“The Rail workshop was a great success. All our attendees were fully engaged throughout the session even though it was a full-day workshop,” says Mabuya, who co-chaired the event with Setaka. “The workshop provides an interdisciplinary platform for researchers working on African indigenous languages, particularly those languages that are under-resourced,” she explains. “It brings together researchers interested in showcasing their research; provides an overview of the current availability of African indigenous language resources, including data collections as well as tools; and allows for information sharing and discussions on improving the quality and availability of the resources.”
Many African indigenous languages currently have no or very limited resources available and are often structurally quite different from the more well-resourced languages, thus they require the development and use of specialised techniques.
Growing a scientific community
“By bringing together researchers from different fields, such as (computational) linguistics, sociolinguistics and language technology, to discuss the development of language resources for African indigenous languages, we hope to boost research in this fields,” says Setaka. “Ultimately, we aim to create the conditions for the emergence of a scientific community of practice that focuses on data, as well as tools, specifically designed for or applied to indigenous languages found in Africa.”
Both Mabuya and Setaka, who are digital humanities researchers at SADiLaR in IsiZulu and Sesotho respectively, have been involved with the Rail workshop since its inception in 2019. The first two workshops were virtual events co-located at the Language Resources and Evaluation Conference (LREC) in 2020 and Digital Humanities Association of Southern Africa (DHASA) conference in 2021, whereas the third Rail workshop was hosted as an in-person event in 2023 at the 10th Southern African Microlinguistics Workshop in Potchefstroom.

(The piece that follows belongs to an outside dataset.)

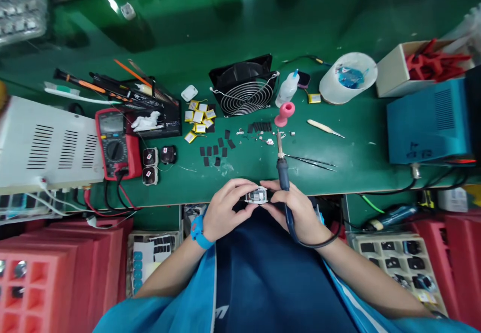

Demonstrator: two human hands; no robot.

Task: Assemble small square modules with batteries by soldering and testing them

“This year’s workshop, which was one of 13 workshops accepted at the EACL 2023 conference, had a total of 14 papers and one findings paper presented,” Mabuya remarks. “It was a hybrid format as some participants were not able to travel – seven papers were presented in person and eight were presented virtually.”
Mabuya and Setaka were fortunate to travel to Croatia and attend the EACL 2023 conference in person, thanks to travel grants that they received to present their papers at the conference. “Mmasibidi Setaka received the Diversity and Inclusion Subsidy aimed at supporting scholars from marginalised regions, whereas I received a grant for the student volunteer programme aimed at supporting early-career scholars to attend the conference and also assist with conference duties,” Mabuya says.
The two researchers both presented papers on behalf of their co-authors at the Rail workshop. Mabuya’s paper was titled Unsupervised Cross-lingual Word Embedding Representation for English-isiZulu with Derwin T Ngomane, Vukosi Marivate, Jade Abbott and Rooweither Mabuya as authors.
“Our paper received such great feedback in comments and questions from the audience,” Mabuya recalls. “One of the participants even asked for a meet-up with my co-authors as he needed some assistance in his own research which was similar to ours.”
Setaka was equally pleased with the response she received for the paper she presented, titled Evaluating the Sesotho rule-based syllabification system on Sepedi and Setswana words with Johannes Sibeko and Mmasibidi Setaka as authors. “People were very interested, and so delighted to learn that there’s a workshop dedicated to natural language processing (NLP) in Africa.”
Making new connections
Reflecting on the conference and overall success of the workshop, Setaka says: “The conference brought together a diversity of people interested in the many aspects of NLP. The workshop itself was a great success with a lot of participation from the audience. The fact that our workshop was accepted at EACL was a great highlight for me, considering the nature of EACL and its standing in the NLP community.”
Mabuya adds that she made some great connections. “It was a big conference with numerous interesting talks and presentations, and I got to meet some amazing scholars. Regarding our workshop, it was great that we had authors who have been submitting their research to Rail each year since it started. This shows the quality of our workshop and the work published in our proceedings. We also have an excellent programme committee who assist with reviewing the submissions.”
The Proceedings of the Fourth workshop on Resources for African Indigenous Languages (Rail 2023) are now available, and the SADiLaR team is looking forward to receiving submissions for the fifth instalment of Rail, once the call for papers is out. "The aim is to grow the workshop to greater heights and also allow other scholars to help organise it going forward," Setaka concludes.